▶ [WORK REQUEST]: For this exercise, copy the data exactly and omit any images.
>>>>
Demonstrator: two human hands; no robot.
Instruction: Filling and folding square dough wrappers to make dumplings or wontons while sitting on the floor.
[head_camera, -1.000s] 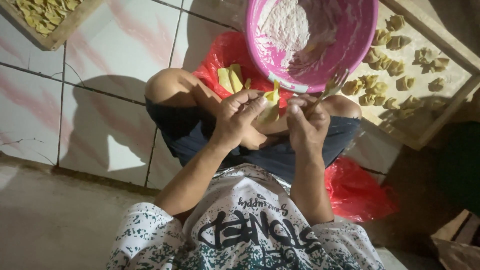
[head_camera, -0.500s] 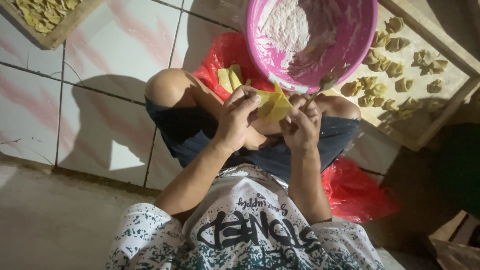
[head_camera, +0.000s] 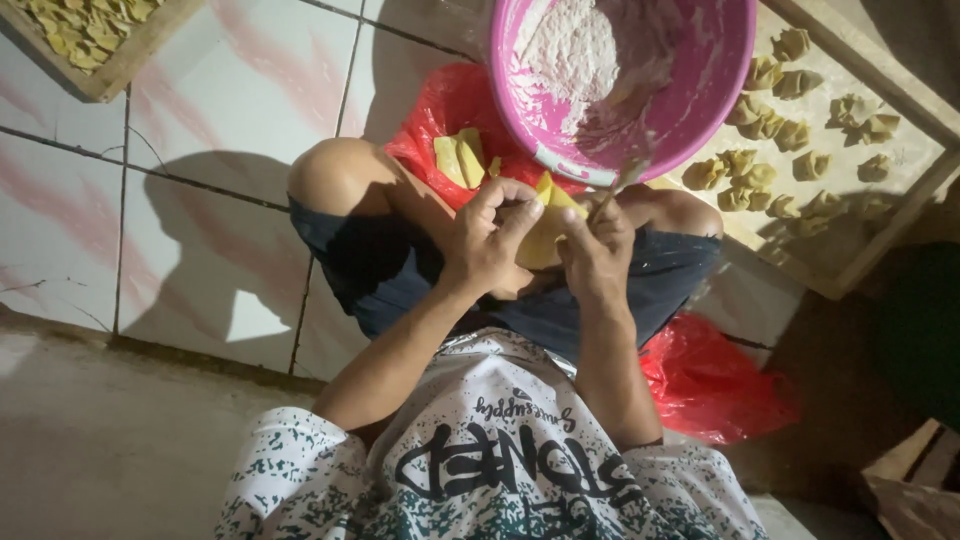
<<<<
▶ [SOLUTION TO THIS EXERCISE]:
Demonstrator: two human hands; no robot.
Instruction: Filling and folding square dough wrappers to make dumplings or wontons while sitting on the floor.
[head_camera, -1.000s] 
[head_camera, -0.500s] 
[head_camera, +0.000s] 

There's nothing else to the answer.